A mensagem de voz em Todas as histórias, uma interlude, introduz a parcela mais consistente do disco, apesar da interferência insignificante de Campo de Morango. A química incontestável de Luísa com Baco Exu do Blues em Surreal é magnética e é a espinha dorsal de uma faixa intrigante de R&B repleta de performances vocais oportunamente exuberantes de Sonza que, ao lado de Iza, desponta como uma das vocalistas mais talentosas dentre suas contemporâneas. A romântica Iguaria é sucedida por Chico, uma carta de amor tanto para seu atual namorado quanto para a bossa nova. Luísa não esconde sua natureza impulsiva e intensa, bem expressa no Escândalo Íntimo pela primeira interlude, e Chico comprova, tanto sonora quanto liricamente, a legitimidade dos sentimentos da artista, tão emocionada quanto qualquer adolescente apaixonada, ou tão emocionada quanto qualquer um de nós.

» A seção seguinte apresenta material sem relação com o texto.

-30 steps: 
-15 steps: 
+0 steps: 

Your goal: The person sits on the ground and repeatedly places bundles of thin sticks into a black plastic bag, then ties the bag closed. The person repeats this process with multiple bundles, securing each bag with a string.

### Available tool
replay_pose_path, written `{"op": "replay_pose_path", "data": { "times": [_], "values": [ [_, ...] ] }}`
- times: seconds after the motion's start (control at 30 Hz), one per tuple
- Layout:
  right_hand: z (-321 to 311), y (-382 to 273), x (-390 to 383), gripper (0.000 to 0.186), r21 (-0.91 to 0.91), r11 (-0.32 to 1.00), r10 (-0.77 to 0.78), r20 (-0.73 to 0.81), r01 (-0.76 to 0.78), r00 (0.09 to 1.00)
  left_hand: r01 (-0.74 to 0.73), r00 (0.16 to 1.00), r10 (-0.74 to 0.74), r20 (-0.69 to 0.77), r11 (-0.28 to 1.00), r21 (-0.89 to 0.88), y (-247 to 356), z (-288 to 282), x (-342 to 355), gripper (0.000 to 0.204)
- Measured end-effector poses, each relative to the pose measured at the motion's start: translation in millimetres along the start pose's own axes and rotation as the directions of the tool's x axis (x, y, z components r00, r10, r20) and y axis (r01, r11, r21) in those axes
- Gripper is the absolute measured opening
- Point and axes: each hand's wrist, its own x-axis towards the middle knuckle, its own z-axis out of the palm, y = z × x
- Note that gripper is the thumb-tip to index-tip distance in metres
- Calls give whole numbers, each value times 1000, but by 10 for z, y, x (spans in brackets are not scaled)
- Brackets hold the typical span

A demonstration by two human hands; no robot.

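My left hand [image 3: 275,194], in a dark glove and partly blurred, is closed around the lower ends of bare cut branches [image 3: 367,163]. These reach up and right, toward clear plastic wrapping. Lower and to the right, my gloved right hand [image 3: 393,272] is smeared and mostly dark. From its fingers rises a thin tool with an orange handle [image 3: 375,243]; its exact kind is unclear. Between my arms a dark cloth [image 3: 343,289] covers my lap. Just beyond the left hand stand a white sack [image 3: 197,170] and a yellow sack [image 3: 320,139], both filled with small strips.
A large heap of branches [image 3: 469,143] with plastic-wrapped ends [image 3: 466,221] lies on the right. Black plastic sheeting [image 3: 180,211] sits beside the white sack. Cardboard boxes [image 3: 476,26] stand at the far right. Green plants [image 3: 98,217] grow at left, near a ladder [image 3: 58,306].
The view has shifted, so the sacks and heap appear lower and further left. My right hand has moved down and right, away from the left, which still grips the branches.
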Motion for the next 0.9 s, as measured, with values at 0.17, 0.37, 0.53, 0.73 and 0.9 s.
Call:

Penhasco2 é emotiva na dose certa e a voz poderosa de Sonza no refrão toma ainda mais espaço graças às harmonias. Como outro destaque do disco, a faixa consegue encontrar um lugar comum entre as personalidades e sons de Luísa e Demi Lovato, que canta seus versos em um português quase impecável. Essa mesma dinâmica vocal foi demonstrada na primeira performance ao vivo da música no último sábado (2), durante o show de Lovato na primeira edição do The Town. No dia seguinte, Sonza apresentou a dezenas de milhares de espectadores os arranjos, coreografias e cenários de suas novas músicas, cantadas por uma plateia que, só cinco dias após o lançamento do disco, já acompanhava verso por verso da artista.
Ao vivo, diversas canções do Escândalo Íntimo se beneficiam do carisma e comando de palco de Luísa. É o caso de Principalmente Me Sinto Arrasada, que cumpre a função de exibir, em uma única canção, a paleta sonora do álbum e encapsular a versatilidade demonstrada pela cantora ao longo do disco. O destaque absoluto, entretanto, é a energia contagiante de Lança Menina, a mais explícita homenagem de Sonza para Rita Lee, frequentemente referenciada pela artista em outros momentos de sua carreira. Por mais influente que Rita seja para a carreira de Luísa, a cantora não permite que suas inspirações suprimam sua individualidade e, em Lança Menina, escolhe homenagear a irreverência da eterna rainha do rock nacional de uma forma não convencional. Em meio a acordes de guitarra bem mais acelerados do que o clássico de Rita Lee, a roupagem única que Sonza oferece para a música é refrescante e, apesar da referência, inteiramente original.
Por mais impressionante que Escândalo Íntimo seja, é difícil não considerar que parte de seu deslumbre tem origem no que o público espera de Luísa. O novo disco não representa um rompimento integral com sua imagem, construída à semelhança de diversas outras estrelas do pop nacional, e nem com sua capacidade de produzir hits que embalam festas por todo o país, mas é, definitivamente, um progresso amadurecido. Até agora, poucos momentos da carreira de Sonza foram capazes de aproveitar seu talento e comprovada versatilidade, reduzindo-a a uma popstar carismática, com clipes exuberantes e boas parcerias, mas musicalmente previsível.
Escândalo Íntimo não é liricamente revolucionário ou artisticamente disruptivo, e não precisa ser. O álbum é, sobretudo, um progresso corajoso que a tira de uma zona de conforto não necessariamente criada por ela, mas pela indústria. Entre todas as conquistas recentes de Sonza, os memes no Twitter e subestimação com a qual é tratada por parte do público não devem preocupá-la, mas, com o novo álbum, a cantora atesta que seu estrelato independe das dancinhas e das faixas curtas concebidas para o TikTok. As ambições de Luísa vão além do cenário manufaturado do pop nacional, e não há como não antecipar seus próximos passos com maiores expectativas, por mais que novas versões de Campo de Morango possam continuar a aparecer em sua discografia.